YOUR OBJECTIVE: The answer must be every line of the data that holds the word "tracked".

DATASET SECTION:
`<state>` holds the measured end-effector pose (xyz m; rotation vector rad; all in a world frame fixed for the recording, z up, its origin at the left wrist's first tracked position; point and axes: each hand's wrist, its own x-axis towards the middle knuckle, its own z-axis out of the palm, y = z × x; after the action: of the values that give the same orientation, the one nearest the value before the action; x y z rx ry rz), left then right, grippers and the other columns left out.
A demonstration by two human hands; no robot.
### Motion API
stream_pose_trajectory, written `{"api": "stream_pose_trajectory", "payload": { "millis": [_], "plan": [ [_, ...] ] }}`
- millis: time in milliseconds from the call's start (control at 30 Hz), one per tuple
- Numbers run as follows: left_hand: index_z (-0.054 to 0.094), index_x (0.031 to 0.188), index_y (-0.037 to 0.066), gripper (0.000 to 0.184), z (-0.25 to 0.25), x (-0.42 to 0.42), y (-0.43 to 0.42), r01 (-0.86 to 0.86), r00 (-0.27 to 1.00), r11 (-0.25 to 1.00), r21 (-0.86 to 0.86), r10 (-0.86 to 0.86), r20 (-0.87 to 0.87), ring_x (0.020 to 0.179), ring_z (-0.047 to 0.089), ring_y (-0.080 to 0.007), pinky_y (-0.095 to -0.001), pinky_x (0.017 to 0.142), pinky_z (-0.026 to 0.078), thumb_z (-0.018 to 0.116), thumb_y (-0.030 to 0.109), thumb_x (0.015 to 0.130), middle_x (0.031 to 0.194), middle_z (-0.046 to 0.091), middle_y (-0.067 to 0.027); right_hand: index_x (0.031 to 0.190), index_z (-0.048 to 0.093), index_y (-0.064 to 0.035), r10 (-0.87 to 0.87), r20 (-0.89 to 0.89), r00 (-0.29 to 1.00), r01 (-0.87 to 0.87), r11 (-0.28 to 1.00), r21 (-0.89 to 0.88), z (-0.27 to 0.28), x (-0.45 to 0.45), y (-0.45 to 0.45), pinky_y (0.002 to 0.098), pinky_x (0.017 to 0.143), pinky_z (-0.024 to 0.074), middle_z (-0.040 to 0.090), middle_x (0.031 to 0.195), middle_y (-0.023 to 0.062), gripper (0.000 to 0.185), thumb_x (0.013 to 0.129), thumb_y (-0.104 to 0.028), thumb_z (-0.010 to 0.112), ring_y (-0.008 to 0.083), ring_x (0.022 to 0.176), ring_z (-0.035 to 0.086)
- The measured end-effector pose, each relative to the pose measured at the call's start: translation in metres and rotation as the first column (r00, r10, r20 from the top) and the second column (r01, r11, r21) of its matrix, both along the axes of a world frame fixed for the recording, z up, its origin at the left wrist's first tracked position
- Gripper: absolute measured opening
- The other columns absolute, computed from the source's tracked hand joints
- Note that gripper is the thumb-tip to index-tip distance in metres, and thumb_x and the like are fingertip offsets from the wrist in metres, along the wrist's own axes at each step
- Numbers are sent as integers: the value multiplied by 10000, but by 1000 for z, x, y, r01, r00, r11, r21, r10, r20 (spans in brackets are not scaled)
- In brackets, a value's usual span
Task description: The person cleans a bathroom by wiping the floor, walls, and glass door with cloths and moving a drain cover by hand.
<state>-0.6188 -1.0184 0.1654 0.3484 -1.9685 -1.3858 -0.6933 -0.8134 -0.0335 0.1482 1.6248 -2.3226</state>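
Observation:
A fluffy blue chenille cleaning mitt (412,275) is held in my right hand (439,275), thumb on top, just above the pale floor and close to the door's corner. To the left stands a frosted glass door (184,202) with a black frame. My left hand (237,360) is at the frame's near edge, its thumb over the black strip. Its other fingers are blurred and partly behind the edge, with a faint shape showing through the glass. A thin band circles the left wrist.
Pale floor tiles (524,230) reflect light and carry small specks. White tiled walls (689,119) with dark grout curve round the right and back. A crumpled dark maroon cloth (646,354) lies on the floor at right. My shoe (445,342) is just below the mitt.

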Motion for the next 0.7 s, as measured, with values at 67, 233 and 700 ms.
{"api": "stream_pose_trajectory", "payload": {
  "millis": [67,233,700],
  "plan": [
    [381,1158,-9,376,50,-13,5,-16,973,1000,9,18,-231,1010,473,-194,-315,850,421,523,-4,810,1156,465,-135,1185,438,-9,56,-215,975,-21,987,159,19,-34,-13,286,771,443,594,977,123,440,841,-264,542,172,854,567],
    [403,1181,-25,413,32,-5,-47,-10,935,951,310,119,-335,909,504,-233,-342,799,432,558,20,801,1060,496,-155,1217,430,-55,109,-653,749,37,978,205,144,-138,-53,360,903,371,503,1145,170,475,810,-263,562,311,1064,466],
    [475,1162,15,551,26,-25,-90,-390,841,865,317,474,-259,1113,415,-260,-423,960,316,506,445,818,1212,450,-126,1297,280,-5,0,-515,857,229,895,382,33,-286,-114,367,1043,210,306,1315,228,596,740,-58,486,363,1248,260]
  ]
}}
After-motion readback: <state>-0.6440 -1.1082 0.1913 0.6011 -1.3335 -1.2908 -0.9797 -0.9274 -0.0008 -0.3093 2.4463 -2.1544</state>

SOLUTION FOR THIS EXERCISE:
`<state>` holds the measured end-effector pose (xyz m; rotation vector rad; all in a world frame fixed for the recording, z up, its origin at the left wrist's first tracked position; point and axes: each hand's wrist, its own x-axis towards the middle knuckle, its own z-axis out of the palm, y = z × x; after the action: of the values that give the same orientation, the one nearest the value before the action; x y z rx ry rz), left then right, grippers and the other columns left out.
- The measured end-effector pose, each relative to the pose measured at the call's start: translation in metres and rotation as the first column (r00, r10, r20 from the top) and the second column (r01, r11, r21) of its matrix, both along the axes of a world frame fixed for the recording, z up, its origin at the left wrist's first tracked position
- The other columns absolute, computed from the source's tracked hand joints

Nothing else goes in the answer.